Travelers authorized to use the Transportation Security Administration’s PreCheck expedited security line at Seattle-Tacoma International Airport in Seattle in 2017. The TSA has introduced a new kind of machine to screen carry-on bags.

There is a glimmer of hope that the frustrating, slow airport security experience will get a little smoother over the next few years.

In a partnership with American Airlines, the Transportation Security Administration introduced a new kind of machine last month to screen carry-on bags in Terminal 8 at Kennedy International Airport in New York.

The machines, the agency says, improve on the current system, in which most travelers have their carry-on bags screened by X-ray machines that produce only two-dimensional images of their contents. If agents are unsure of what they’re seeing, they pull the bag aside and inspect its contents manually.

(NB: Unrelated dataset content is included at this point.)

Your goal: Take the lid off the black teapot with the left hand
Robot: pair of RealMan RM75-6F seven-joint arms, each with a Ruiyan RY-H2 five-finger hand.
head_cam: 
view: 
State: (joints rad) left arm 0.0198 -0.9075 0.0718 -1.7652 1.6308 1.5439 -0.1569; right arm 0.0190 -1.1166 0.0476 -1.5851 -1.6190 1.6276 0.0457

The new machines use computed tomography, a technology that produces three-dimensional images so detailed they can even show the mass and densities of items in the bag, including liquids inside their containers. With the new machines, the TSA says, security agents will be better able to analyze what is inside a bag and will be less likely to have to perform searches by hand.

“CT is something that has been looked at to respond to the threats against aviation security since the 1990s,” said Keith Goll, acting deputy assistant administrator for the agency’s office of requirement and capability analysis.

The technology has been used to screen checked baggage since shortly after the terrorist attacks of Sept. 11, 2001. The TSA, formed after the attacks, explored using CT machines to scan carry-on bags as well, but Goll said the technology was not developed or compact enough to be effective, until recently.

“Based on the progression of the technology and the emergence of some of the threat streams we had over the last year, it was time for TSA to take a look at this technology and see if it was ready,” Goll said.

The machines were used first in Phoenix and Boston in June 2017 before arriving at Kennedy.

“As the CT program evolves,” said Michael Bilello, assistant administrator for public affairs at the agency, “there will be an evolution of what passengers can keep in their bags.”

The biggest change right now is that passengers using the CT lanes will be able to leave their laptops in their bags for screening, and as the trials progress, more items may be able to stay in bags.